One may hypothesize that this reduced sensitivity to “self” is related to the impaired attentional processing of self-referential stimuli. To test this hypothesis, a recent study investigated the neural correlates of face and name detection in ASD. Four categories of face/name stimuli were used: own, close-other, famous, and unknown. TD participants clearly showed a significant self-reference effect: higher P300 amplitude to the presentation of own face and own name than to the close-other, famous, and unknown categories, indicating preferential processing of self-related information. In contrast, detection of both own and close-other’s face and name in the group with ASD was associated with enhanced P300, suggesting similar attention allocation for self and close-other related information. These findings suggest that the self-reference effect is absent in the participants with ASD when self is compared to close-other, indicating that attention allocation in this group is modulated by personal significance (Cygan, Tacikowski, Ostaszewski, Chojnicka, & Nowicka, 2014).

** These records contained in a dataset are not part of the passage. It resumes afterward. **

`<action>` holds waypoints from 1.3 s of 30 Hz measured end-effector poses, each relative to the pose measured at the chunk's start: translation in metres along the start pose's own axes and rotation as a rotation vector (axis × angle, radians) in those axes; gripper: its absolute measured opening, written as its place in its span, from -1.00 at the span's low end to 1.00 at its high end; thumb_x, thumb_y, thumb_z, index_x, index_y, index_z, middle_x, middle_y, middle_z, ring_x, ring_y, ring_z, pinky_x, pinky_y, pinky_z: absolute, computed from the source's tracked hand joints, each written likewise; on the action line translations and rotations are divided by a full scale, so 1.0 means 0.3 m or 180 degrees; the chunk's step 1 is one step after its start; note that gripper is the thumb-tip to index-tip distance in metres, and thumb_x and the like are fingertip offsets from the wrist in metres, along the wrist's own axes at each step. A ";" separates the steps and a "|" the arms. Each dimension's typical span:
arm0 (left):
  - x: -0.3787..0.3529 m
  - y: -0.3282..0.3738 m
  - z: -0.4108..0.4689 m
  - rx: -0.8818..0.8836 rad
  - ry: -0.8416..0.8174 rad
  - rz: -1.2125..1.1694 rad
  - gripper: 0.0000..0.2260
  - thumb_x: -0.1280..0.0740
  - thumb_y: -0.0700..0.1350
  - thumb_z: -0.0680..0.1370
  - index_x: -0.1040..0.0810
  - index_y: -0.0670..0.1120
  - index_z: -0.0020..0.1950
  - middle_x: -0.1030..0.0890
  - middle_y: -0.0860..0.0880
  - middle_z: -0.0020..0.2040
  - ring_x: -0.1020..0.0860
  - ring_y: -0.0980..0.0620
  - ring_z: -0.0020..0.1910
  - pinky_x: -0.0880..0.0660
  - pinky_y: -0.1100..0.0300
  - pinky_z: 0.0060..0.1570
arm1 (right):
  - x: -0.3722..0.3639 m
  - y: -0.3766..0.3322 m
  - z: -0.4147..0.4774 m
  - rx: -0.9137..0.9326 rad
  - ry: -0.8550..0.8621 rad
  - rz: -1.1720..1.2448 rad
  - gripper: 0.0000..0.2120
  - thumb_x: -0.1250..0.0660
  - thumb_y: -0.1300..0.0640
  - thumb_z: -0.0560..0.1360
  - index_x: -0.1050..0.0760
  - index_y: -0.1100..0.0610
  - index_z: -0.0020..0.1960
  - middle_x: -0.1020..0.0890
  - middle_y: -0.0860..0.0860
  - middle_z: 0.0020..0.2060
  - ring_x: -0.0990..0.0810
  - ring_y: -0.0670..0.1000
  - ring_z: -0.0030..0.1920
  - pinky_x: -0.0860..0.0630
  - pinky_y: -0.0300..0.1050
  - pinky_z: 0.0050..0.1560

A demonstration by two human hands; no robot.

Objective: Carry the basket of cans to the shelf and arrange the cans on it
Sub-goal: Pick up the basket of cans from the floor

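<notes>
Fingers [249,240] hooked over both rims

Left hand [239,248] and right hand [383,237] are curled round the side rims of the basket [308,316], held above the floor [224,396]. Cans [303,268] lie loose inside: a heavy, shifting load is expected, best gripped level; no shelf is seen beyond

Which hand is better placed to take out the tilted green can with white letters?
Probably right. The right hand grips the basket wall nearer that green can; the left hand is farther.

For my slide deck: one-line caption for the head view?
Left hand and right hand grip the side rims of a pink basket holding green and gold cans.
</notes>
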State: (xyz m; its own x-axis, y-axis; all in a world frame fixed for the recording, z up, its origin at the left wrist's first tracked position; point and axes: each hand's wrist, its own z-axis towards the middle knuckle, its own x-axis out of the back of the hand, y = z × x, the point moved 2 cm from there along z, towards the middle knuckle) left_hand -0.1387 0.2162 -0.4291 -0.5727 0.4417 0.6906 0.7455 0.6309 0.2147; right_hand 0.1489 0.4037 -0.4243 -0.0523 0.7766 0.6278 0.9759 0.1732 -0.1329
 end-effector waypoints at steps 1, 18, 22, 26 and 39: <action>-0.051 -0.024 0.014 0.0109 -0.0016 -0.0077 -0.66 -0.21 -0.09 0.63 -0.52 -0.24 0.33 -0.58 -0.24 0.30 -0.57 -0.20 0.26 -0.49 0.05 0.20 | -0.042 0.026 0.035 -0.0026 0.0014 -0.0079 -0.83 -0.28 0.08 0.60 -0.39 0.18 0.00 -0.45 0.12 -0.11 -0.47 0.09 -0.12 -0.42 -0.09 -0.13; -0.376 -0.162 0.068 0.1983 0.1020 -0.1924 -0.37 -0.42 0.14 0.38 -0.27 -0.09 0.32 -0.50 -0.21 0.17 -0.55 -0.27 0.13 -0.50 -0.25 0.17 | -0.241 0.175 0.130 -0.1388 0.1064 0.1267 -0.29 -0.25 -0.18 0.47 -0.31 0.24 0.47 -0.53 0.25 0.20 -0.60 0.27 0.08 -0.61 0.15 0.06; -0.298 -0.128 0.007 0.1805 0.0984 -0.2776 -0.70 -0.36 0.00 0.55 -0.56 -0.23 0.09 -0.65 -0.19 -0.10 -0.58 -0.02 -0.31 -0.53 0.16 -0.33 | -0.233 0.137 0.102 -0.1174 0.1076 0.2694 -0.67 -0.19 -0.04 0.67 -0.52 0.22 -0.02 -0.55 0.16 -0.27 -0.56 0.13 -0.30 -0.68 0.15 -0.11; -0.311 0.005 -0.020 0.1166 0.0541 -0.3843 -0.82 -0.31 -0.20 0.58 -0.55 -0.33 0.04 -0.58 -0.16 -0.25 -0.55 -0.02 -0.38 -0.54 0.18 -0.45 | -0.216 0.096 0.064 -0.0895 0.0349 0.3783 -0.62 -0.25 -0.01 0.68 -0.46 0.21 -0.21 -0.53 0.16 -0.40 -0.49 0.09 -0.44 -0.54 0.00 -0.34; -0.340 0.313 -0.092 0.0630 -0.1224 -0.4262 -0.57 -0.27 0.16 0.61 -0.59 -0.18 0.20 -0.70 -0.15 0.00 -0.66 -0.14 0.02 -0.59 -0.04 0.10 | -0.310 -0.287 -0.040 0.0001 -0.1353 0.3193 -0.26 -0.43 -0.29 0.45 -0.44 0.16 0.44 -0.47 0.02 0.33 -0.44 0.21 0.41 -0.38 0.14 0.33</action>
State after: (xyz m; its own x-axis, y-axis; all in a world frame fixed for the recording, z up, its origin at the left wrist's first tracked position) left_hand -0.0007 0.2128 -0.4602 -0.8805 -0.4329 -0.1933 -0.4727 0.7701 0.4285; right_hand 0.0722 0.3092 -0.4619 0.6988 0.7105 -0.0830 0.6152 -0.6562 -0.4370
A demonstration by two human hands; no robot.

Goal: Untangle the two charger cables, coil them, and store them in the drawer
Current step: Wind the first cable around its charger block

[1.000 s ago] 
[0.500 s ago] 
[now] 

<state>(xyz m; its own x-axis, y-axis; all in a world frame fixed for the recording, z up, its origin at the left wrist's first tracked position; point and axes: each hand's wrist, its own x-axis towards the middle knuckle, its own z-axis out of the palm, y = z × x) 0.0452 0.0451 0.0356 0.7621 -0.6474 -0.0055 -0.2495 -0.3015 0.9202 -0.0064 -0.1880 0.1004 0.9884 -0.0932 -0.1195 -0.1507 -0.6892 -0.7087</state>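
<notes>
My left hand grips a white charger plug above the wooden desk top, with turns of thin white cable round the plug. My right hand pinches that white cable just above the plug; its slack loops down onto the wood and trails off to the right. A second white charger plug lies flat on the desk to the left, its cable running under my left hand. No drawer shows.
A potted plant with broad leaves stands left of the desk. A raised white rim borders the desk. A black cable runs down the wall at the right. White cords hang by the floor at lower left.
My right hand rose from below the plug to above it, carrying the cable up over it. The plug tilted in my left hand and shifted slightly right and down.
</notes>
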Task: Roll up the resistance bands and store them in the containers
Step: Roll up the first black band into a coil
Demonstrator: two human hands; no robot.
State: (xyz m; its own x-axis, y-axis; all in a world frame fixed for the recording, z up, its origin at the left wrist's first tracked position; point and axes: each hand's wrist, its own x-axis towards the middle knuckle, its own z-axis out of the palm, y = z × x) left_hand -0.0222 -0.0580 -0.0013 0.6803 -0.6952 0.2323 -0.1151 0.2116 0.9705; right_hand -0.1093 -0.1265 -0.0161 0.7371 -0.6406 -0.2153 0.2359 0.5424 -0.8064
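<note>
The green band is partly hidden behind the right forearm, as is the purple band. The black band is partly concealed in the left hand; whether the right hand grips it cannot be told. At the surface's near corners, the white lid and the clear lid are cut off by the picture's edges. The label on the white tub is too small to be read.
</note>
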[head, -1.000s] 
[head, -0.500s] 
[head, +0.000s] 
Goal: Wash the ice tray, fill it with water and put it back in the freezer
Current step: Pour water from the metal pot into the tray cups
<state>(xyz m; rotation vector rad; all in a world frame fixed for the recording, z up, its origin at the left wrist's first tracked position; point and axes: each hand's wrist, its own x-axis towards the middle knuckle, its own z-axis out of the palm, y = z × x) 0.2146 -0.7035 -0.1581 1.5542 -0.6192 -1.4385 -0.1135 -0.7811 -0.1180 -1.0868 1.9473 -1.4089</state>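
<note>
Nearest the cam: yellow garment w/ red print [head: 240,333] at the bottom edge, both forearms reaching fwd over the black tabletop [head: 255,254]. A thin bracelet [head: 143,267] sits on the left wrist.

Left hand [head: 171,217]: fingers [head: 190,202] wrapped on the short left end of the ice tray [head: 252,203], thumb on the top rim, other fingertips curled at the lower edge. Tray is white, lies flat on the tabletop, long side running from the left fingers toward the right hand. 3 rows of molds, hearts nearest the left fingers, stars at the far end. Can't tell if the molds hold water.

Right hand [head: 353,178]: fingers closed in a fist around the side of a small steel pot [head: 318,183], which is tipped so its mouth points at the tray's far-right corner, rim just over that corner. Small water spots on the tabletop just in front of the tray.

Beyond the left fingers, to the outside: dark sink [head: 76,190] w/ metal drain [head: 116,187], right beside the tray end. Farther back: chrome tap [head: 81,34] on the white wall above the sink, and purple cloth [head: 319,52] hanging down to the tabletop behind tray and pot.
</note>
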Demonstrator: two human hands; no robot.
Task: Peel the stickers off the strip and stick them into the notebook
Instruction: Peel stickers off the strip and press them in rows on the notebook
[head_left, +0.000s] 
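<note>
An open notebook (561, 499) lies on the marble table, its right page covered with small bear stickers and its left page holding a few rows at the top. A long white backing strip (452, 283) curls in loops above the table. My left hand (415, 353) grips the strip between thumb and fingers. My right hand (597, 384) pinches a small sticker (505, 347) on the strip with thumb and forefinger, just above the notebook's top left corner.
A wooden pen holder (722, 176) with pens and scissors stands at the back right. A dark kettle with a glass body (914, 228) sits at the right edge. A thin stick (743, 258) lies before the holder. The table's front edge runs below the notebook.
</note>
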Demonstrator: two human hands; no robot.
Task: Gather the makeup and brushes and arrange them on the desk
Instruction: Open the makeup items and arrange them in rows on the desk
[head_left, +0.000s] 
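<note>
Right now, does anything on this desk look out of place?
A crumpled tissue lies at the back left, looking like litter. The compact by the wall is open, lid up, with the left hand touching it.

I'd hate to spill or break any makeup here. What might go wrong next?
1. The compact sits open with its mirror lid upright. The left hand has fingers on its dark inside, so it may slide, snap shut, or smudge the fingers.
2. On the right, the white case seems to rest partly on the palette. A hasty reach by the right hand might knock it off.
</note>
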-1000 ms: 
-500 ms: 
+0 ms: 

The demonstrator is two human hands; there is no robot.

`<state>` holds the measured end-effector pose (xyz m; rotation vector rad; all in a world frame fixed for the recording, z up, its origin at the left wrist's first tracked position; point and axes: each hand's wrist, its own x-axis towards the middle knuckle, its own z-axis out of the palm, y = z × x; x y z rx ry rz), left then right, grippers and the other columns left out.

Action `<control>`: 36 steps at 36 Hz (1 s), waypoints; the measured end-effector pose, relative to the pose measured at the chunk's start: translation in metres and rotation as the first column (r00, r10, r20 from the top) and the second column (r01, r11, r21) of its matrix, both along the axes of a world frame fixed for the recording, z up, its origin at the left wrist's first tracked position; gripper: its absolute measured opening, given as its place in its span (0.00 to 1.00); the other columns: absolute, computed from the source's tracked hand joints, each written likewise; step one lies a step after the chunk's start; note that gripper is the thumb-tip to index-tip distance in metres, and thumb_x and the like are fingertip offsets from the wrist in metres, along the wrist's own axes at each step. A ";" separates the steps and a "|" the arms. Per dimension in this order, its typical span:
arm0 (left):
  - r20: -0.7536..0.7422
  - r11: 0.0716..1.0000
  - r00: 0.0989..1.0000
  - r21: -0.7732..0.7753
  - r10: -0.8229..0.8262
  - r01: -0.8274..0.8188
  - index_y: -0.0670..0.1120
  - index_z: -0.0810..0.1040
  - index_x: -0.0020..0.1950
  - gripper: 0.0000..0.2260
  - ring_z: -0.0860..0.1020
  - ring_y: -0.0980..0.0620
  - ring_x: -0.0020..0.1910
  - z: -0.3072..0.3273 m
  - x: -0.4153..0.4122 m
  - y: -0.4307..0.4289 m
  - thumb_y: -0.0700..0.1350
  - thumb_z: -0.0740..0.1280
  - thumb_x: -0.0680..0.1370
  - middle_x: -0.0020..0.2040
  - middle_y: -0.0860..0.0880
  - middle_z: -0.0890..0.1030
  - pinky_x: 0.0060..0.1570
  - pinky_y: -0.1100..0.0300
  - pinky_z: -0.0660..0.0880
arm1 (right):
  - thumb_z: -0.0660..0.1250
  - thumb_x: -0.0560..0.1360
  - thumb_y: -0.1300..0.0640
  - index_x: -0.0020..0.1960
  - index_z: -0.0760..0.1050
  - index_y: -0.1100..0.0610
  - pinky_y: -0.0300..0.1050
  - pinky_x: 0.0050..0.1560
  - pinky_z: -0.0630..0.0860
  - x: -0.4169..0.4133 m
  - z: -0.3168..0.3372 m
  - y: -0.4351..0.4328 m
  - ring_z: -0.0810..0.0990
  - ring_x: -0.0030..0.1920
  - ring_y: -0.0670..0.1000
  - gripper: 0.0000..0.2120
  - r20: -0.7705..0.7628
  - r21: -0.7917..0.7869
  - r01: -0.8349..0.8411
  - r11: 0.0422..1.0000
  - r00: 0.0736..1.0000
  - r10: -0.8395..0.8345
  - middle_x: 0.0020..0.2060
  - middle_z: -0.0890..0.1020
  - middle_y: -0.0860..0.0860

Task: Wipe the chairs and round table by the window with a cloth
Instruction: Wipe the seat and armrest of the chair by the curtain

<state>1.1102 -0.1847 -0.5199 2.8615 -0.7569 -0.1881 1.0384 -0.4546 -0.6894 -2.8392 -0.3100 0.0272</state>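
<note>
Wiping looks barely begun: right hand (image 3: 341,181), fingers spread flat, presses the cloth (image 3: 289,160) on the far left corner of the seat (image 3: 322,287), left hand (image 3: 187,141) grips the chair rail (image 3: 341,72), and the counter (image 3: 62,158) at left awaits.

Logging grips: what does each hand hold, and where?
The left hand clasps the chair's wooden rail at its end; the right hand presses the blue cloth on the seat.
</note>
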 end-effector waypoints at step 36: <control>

Using event-related functional magnetic resonance imaging (fMRI) to measure brain responses to images of the subjects’ own face morphed with the faces of others, it was shown that while both TD children and children with ASD activated right inferior frontal gyrus when identifying images containing a greater percentage of their own face, TD children showed activation of this system during both self- and other-face processing. The groups did not demonstrate behavioral differences on the task, as both could perform the self–other discrimination and there were no significant group differences in reaction time. As children with ASD only recruited this system while viewing images containing mostly their own face, the authors concluded that children with ASD lack the shared neural representations for self and others that TD children possess (Uddin et al., 2008).


A near-infrared spectroscopy (NIRS) study also identified the right inferior frontal gyrus as being activated in response to self-faces in a group of children with ASD and TD males. This study additionally reported that children with the most severe symptoms showed lower activity in the right inferior frontal gyrus. These findings suggest that dysfunction in the right inferior frontal gyrus region, implicated across studies of self-face recognition (Devue & Bredart, 2011), may be one of the crucial neural substrates underlying ASD symptomatology (Kita et al., 2011).


Interestingly, the region of the inferior frontal gyrus is one of the anchors of the human mirror neuron system (MNS; for reviews see Iacoboni & Dapretto, 2006; Iacoboni & Mazziotta, 2007; Rizzolatti & Craighero, 2004; Uddin et al., 2007). The human MNS contains neurons with special properties that link what we see (perception) with what we do (action) and connect us to those around us by providing a neural substrate for meaningful social interaction (Gallese, Keysers, & Rizzolatti, 2004). Mirror neurons are active when we perform an action, and when we see that action being performed (Rizzolatti & Sinigaglia, 2010). By extension, when we observe the emotional states of others, we can feel the same emotion in empathy (Carr, Iacoboni, Dubeau, Mazziotta, & Lenzi, 2003; Gazzola, Aziz-Zadeh, & Keysers, 2006; Molnar-Szakacs & Overy, 2006). Based on this unique property of mirror neurons to internally simulate actions performed by others, it has been proposed that the MNS may provide the link between physical representations of the self and others (Molnar-Szakacs & Uddin, 2012, 2013; Uddin et al., 2007). Discussions of the human MNS generally refer to a network of regions, including the inferior frontal gyrus (IFG)/premotor cortex (PMC), the insular cortex (IC), primary sensory and primary motor cortices, the inferior parietal lobule (IPL), and the superior temporal sulcus (STS) (Iacoboni & Dapretto, 2006; Rizzolatti & Craighero, 2004).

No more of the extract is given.